ASSIGNMENT = Please repeat the whole listing exactly, but leave the pictures out.

GIVEN DATA section start

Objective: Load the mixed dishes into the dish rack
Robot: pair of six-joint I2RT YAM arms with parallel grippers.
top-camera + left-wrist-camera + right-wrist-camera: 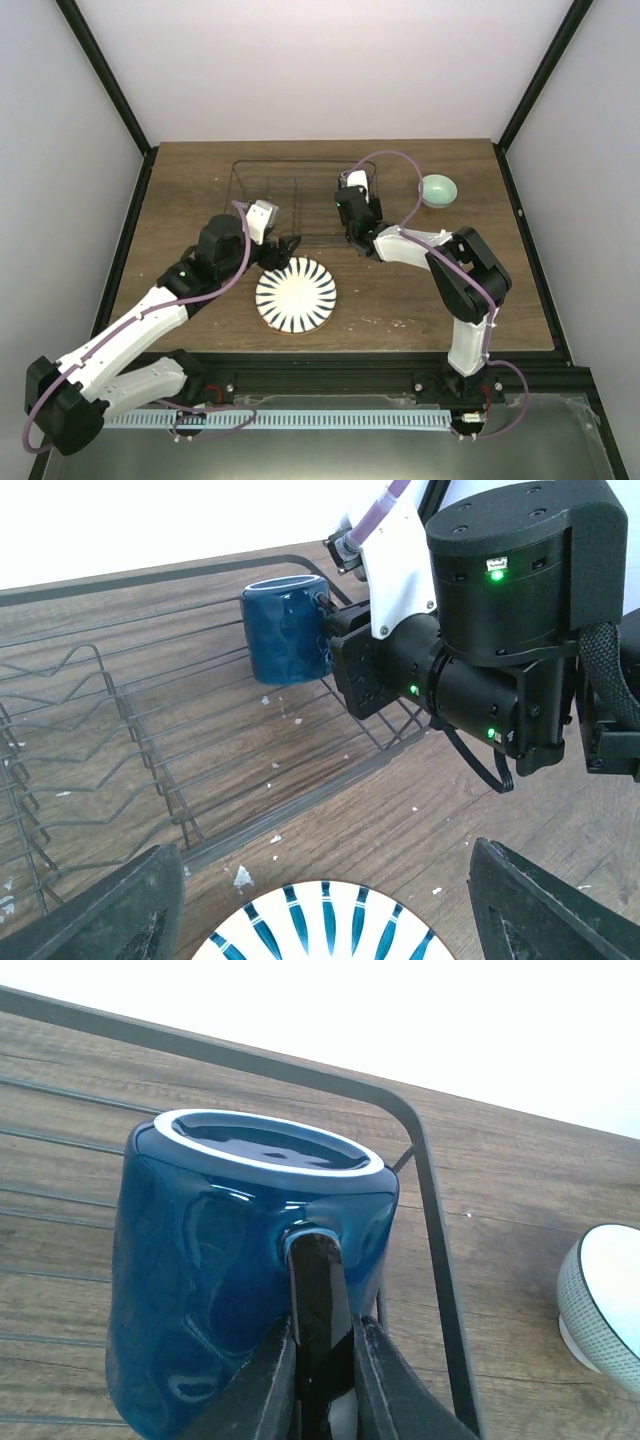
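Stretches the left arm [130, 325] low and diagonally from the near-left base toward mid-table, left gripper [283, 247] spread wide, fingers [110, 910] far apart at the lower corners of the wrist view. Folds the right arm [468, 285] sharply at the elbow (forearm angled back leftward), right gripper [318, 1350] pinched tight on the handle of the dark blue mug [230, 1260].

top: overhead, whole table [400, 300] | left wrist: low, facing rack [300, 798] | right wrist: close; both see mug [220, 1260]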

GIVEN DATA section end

TASK RESULT =
Objective: Load the mixed dishes into the dish rack
Robot: pair of six-joint I2RT YAM arms with parallel grippers.
top-camera + left-wrist-camera + right-wrist-camera: 
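Stretches the left arm [130, 325] low and diagonally from the near-left base toward mid-table, left gripper [283, 247] spread wide, fingers [110, 910] far apart at the lower corners of the wrist view. Folds the right arm [468, 285] sharply at the elbow (forearm angled back leftward), right gripper [318, 1350] pinched tight on the handle of the dark blue mug [230, 1260].

top: overhead, whole table [400, 300] | left wrist: low, facing rack [300, 798] | right wrist: close; both see mug [220, 1260]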

The work on this exercise has been finished.